Thanks, so the issue seems resolved with the recent macOS? The socketfilterfw workaround is no longer needed?

mprimeaux commented 1 year ago

To test that hypothesis, I'll need to fully reboot and run a few tests. Let me try that next.

I also no longer have a machine with an M1 anymore; only M2 machines and an Intel-based Mac in my home lab so I'm unsure how conclusive the test results will be but it will at least provide a data point.

mprimeaux commented 1 year ago

Actually, I do have an M1 machine. I'll test on both.

mprimeaux commented 1 year ago

Unfortunately, the socketfilterfw workaround is still required.

😄  minikube v1.31.2 on Darwin 14.0 (arm64)
✨  Using the qemu2 driver based on user configuration
🌐  Automatically selected the socket_vmnet network
👍  Starting control plane node minikube in cluster minikube
🔥  Creating qemu2 VM (CPUs=6, Memory=32768MB, Disk=81920MB) ...
🔑  Your firewall is blocking bootpd which is required for socket_vmnet. The following commands will be executed to unblock bootpd:

    $ sudo /usr/libexec/ApplicationFirewall/socketfilterfw --add /usr/libexec/bootpd
    $ sudo /usr/libexec/ApplicationFirewall/socketfilterfw --unblock /usr/libexec/bootpd

Password:
🔄  Successfully unblocked bootpd process from firewall, retrying
🔥  Deleting "minikube" in qemu2 ...
🤦  StartHost failed, but will try again: creating host: create: creating: ip not found: failed to get IP address: could not find an IP address for a6:8:57:8b:65:a8
🔥  Creating qemu2 VM (CPUs=6, Memory=32768MB, Disk=81920MB) ...
📦  Preparing Kubernetes v1.27.4 on containerd 1.7.2 ...
    ▪ Generating certificates and keys ...
    ▪ Booting up control plane ...
    ▪ Configuring RBAC rules ...
🔗  Configuring bridge CNI (Container Networking Interface) ...
    ▪ Using image gcr.io/k8s-minikube/storage-provisioner:v5
🔎  Verifying Kubernetes components...
🌟  Enabled addons: default-storageclass, storage-provisioner
🏄  Done! kubectl is now configured to use "minikube" cluster and "default" namespace by default
💡  metrics-server is an addon maintained by Kubernetes. For any concerns contact minikube on GitHub.
You can view the list of minikube maintainers at: https://github.com/kubernetes/minikube/blob/master/OWNERS
    ▪ Using image registry.k8s.io/metrics-server/metrics-server:v0.6.4
🌟  The 'metrics-server' addon is enabled
💡  registry is an addon maintained by minikube. For any concerns contact minikube on GitHub.
You can view the list of minikube maintainers at: https://github.com/kubernetes/minikube/blob/master/OWNERS
    ▪ Using image gcr.io/k8s-minikube/kube-registry-proxy:0.0.5
    ▪ Using image docker.io/registry:2.8.1
🔎  Verifying registry addon...
🌟  The 'registry' addon is enabled

Same failure on both the M1 and the M2 machines, which are running macOS 14.0 (23A344).

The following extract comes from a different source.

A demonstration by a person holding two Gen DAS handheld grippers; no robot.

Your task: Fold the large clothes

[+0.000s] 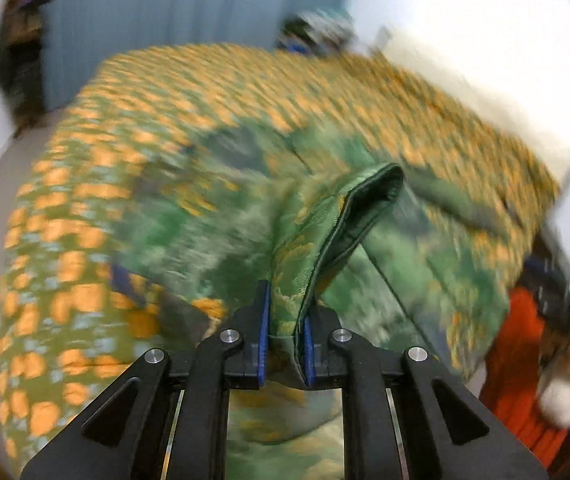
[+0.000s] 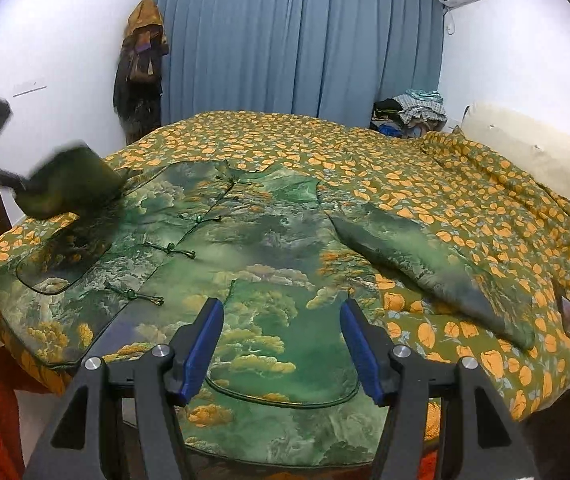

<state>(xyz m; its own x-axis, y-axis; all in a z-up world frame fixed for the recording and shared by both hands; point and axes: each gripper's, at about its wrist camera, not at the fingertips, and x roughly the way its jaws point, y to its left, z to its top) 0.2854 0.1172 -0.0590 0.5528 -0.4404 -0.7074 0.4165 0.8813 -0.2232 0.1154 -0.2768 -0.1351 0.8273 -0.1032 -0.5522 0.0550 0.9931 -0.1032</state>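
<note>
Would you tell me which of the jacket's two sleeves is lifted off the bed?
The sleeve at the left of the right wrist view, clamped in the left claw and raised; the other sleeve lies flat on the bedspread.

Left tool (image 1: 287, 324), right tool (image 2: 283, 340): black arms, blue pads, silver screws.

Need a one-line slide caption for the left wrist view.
Left gripper shut on green jacket's sleeve cuff, lifting it above the orange-leaf bedspread.

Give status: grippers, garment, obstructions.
Left gripper shut on sleeve cuff, lifted. Right gripper open, over green jacket hem, holding nothing. Jacket flat on bedspread; other sleeve splayed out. No obstructions visible.
</note>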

AkihiroSuda commented 1 year ago

This doesn't seem Lima though

mprimeaux commented 1 year ago

I was a bit overzealous :) My apologies.

For lima, specifically, I started with limactl start --name=default template://vmnet.

? Creating an instance "default" Proceed with the current configuration
INFO[0002] Starting socket_vmnet daemon for "shared" network
INFO[0002] QEMU binary "/opt/homebrew/bin/qemu-system-aarch64" seems properly signed with the "com.apple.security.hypervisor" entitlement
INFO[0002] Attempting to download the image              arch=aarch64 digest="sha256:af62ca6ba307388f7e0a8ad1c46103e6aea0130a09122e818df8d711637bf998" location="https://cloud-images.ubuntu.com/releases/23.04/release-20230810/ubuntu-23.04-server-cloudimg-arm64.img"
INFO[0002] Using cache "/Users/mprimeaux/Library/Caches/lima/download/by-url-sha256/5a75d2d43280fdaaa39f811921fa8e5906da4945667788f75460b6fc69dbf90d/data"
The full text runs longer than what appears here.